Bez cyfryzacji ani rusz
Pandemia przyspieszyła cyfryzację we wszystkich obszarach, również w medycynie. Elektroniczne recepty, zwolnienia lekarskie, aplikacja Internetowe Konto Pacjenta, teleporady – to wszystko jest już standardem. Resort zdrowia deklaruje, że w kolejnych latach technologia powinna w coraz większym stopniu ułatwiać pracę personelowi medycznemu i usprawniać pracę placówek.
Realia rynku i oczekiwania końcowego użytkownika, w tym przypadku pacjenta, są dość uniwersalne: liczy się jakość produktu czy usługi, ale też kontaktu z producentem czy dostawcą.

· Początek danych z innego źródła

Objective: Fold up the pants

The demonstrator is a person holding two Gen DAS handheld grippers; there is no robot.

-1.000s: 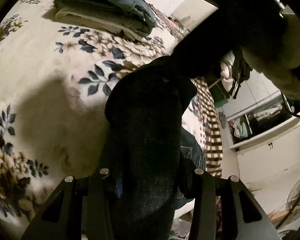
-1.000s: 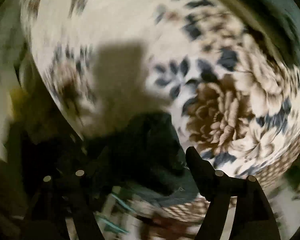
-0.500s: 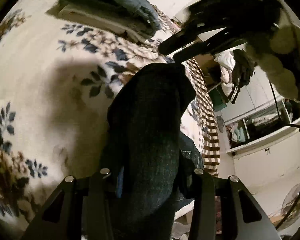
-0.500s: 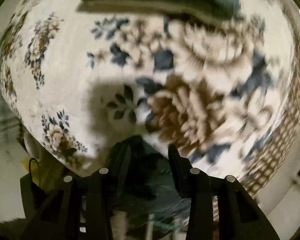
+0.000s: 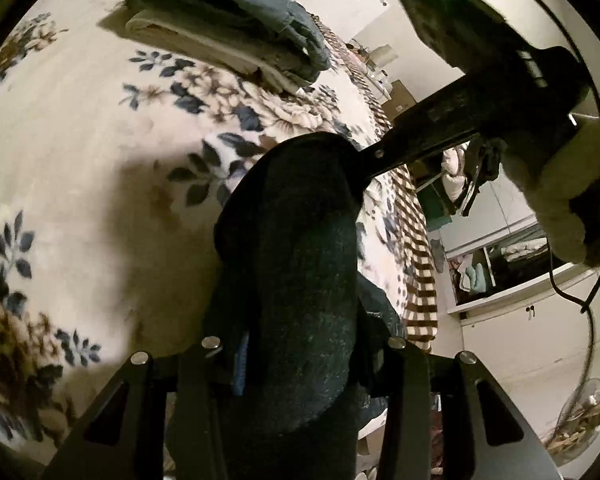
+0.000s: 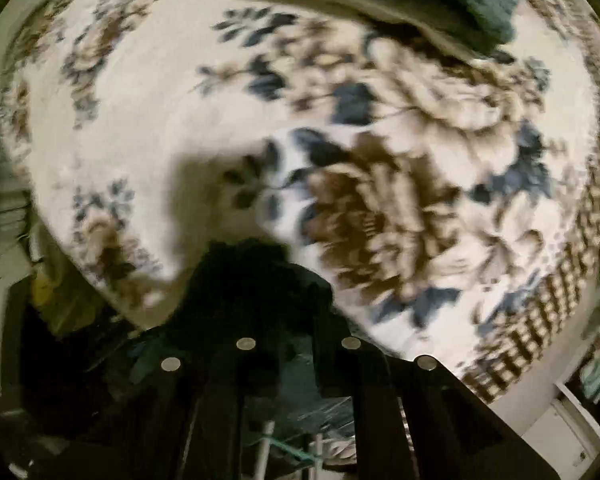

– Ma być szybko, wygodnie, przyjaźnie i intuicyjnie. Te określenia nie są dziś przymiotnikami pierwszego wyboru dla szeroko rozumianej ochrony zdrowia w Polsce. Mówię to jako pacjent zarówno prywatnej, jak i publicznej opieki medycznej. Ale technologia to z pewnością czynnik, który może tę sytuację istotnie zmienić. A pozytywnych przykładów nie brakuje – mówi Izabela Świderek-Kowalczyk, szefowa komunikacji w Operatorze Chmury Krajowej. Dodaje, że bez zaawansowanej technologii nie udałoby się tak sprawnie zorganizować np. systemu rejestracji na szczepienia przeciwko Covid-19. – Nawet najwięksi sceptycy przyznają, że zadziałał i nadal działa wyjątkowo sprawnie. Na zlecenie CeZ zbudowała go rodzima firma technologiczna: Operator Chmury Krajowej, wykorzystując infrastrukturę Google oraz umiejętności i kreatywność swojego zespołu złożonego z młodych polskich inżynierów i programistów – podkreśla Świderek-Kowalczyk.
Leczenie i diagnostyka
Nowe technologie są coraz mocniej widoczne nie tylko w administracji, ale również w samych zabiegach medycznych i diagnostyce. Coraz częściej lekarzom z pomocą przychodzą algorytmy sztucznej inteligencji. Potrafią przetwarzać ogromne zasoby danych w krótkim czasie, pomagając między innymi w diagnostyce obrazowej. Są już wykorzystywane w Polsce. Przykładem może być PZU Zdrowie, które wdrożyło w swojej sieci diagnostycznej pilotażowy program do rozpoznawania udaru mózgu w badaniach tomografii komputerowej. Dzięki technologii czas wykonania opisu, w razie wykrycia udaru, zostaje skrócony z kilku godzin do nawet kilku minut i pozwala na szybkie udzielenie pomocy.